## Data below
- - -

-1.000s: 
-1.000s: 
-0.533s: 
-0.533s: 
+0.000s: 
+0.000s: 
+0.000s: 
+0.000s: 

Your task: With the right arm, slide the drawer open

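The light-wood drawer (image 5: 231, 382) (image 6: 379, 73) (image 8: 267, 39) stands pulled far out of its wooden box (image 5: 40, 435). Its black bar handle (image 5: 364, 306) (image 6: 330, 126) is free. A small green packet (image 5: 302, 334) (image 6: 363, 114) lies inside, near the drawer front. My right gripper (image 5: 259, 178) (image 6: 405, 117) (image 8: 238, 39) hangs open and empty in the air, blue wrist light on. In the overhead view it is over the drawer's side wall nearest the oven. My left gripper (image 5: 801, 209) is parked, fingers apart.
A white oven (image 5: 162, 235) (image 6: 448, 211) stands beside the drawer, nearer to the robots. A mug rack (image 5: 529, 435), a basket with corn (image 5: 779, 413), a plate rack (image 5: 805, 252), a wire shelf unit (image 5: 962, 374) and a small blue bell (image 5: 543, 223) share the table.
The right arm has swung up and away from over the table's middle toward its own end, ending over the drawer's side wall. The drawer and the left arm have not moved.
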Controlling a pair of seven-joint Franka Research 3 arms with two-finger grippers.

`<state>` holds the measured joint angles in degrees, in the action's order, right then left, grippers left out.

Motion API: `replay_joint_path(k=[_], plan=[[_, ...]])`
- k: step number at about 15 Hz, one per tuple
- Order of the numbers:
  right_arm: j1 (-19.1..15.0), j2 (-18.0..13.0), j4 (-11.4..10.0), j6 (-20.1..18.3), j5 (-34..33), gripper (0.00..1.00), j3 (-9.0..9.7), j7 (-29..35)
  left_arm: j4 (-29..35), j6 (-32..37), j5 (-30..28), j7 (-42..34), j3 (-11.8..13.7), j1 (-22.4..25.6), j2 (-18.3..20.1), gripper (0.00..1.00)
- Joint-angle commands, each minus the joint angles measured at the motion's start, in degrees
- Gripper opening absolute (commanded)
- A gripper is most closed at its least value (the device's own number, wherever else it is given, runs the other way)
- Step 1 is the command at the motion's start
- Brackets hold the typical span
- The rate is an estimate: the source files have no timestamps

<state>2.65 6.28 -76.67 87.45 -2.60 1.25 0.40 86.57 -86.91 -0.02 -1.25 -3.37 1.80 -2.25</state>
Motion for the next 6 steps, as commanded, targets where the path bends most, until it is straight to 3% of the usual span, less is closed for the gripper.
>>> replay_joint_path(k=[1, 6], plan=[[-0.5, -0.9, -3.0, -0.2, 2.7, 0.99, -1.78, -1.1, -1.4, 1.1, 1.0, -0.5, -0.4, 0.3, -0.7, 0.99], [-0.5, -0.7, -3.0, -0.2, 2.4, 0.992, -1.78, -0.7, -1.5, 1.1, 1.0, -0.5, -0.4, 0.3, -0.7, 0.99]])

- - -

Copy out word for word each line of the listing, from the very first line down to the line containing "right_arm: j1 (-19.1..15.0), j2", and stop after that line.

-1.000s: 
-1.000s: 
-0.533s: 
-0.533s: 
+0.000s: 
+0.000s: 
+0.000s: 
+0.000s: 

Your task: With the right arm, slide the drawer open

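The light-wood drawer (image 5: 231, 382) (image 6: 379, 73) (image 8: 267, 39) stands pulled far out of its wooden box (image 5: 40, 435). Its black bar handle (image 5: 364, 306) (image 6: 330, 126) is free. A small green packet (image 5: 302, 334) (image 6: 363, 114) lies inside, near the drawer front. My right gripper (image 5: 259, 178) (image 6: 405, 117) (image 8: 238, 39) hangs open and empty in the air, blue wrist light on. In the overhead view it is over the drawer's side wall nearest the oven. My left gripper (image 5: 801, 209) is parked, fingers apart.
A white oven (image 5: 162, 235) (image 6: 448, 211) stands beside the drawer, nearer to the robots. A mug rack (image 5: 529, 435), a basket with corn (image 5: 779, 413), a plate rack (image 5: 805, 252), a wire shelf unit (image 5: 962, 374) and a small blue bell (image 5: 543, 223) share the table.
The right arm has swung up and away from over the table's middle toward its own end, ending over the drawer's side wall. The drawer and the left arm have not moved.
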Controlling a pair of seven-joint Franka Research 3 arms with two-finger grippers.

`<state>` holds the measured joint angles in degrees, in the action's order, right then left, grippers left out.

Motion API: `replay_joint_path(k=[_], plan=[[_, ...]])`
- k: step number at about 15 Hz, one per tuple
- Order of the numbers:
  right_arm: j1 (-19.1..15.0), j2 (-18.0..13.0), j4 (-11.4..10.0), j6 (-20.1..18.3), j5 (-34..33), gripper (0.00..1.00), j3 (-9.0..9.7), j7 (-29..35)

This concludes the exercise.